Their grasp of grammar may be woolly and they may confuse holding a pen with sleeping in one. All the same, some 15 sheep have been enrolled at a primary school as part of an unusual drive to save classes threatened with closure.
Jules-Ferry in the French Alpine town of Crets en Belledonne, population 4,000, had been told that it would have to scale back the number of classes because of dwindling pupil numbers.
Until this week there were only 261 children at the school. But they have now been joined by a small flock of ruminants in a symbolic move to raise awareness over what parents and teachers warn is a threat to pupils’ education.
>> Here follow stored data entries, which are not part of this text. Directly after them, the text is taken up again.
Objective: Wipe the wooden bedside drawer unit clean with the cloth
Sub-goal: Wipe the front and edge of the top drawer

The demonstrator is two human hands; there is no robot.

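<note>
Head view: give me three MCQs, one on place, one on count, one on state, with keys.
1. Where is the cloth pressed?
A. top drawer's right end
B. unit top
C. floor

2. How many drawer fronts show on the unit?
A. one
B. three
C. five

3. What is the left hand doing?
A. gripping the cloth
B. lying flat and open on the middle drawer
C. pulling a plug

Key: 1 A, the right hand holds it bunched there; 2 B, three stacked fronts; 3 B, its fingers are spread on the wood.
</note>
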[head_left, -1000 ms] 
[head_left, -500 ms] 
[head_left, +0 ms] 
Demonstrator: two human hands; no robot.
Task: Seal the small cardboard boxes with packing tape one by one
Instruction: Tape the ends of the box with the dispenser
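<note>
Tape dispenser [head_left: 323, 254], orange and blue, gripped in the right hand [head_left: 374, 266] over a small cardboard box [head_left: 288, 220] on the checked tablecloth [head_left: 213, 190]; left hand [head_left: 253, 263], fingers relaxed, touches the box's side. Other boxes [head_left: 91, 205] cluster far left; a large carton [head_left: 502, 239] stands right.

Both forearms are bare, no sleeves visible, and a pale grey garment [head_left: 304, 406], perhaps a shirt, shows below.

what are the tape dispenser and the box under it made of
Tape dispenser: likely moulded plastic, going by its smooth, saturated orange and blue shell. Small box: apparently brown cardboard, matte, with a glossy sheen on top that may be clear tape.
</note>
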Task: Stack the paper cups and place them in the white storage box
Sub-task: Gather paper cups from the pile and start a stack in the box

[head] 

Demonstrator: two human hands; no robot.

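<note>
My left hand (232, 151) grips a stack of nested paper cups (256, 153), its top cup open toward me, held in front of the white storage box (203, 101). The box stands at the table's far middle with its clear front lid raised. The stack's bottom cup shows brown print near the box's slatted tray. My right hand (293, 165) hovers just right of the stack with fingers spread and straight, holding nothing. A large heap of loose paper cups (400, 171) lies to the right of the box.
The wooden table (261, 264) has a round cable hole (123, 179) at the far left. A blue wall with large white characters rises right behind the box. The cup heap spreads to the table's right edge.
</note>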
Parent Gaelle Laval told Le Parisien newspaper: “National education is unfortunately only about numbers. And so now, with this surge in numbers, all is well.”
The school currently has 11 classes and scaling back to 10 would mean the average number of students in each rises from 24 to 26.
That would go above the recommended ceiling that French president Emmanuel Macron pledged to impose as part of his education policy last month.
Local mayor Jean-Louis Maret lent weight to the campaign by officially recognising the sheep as bona fide school goers. The animals were escorted to the school by Michel Girerd, a shepherd, and his dog.
Once inside, they were officially signed up with official “birth certificates” and given their own pen.
Among the names added to the register during a ceremony attended by parents, teachers and children were Baa-bete and Saute-Mouton.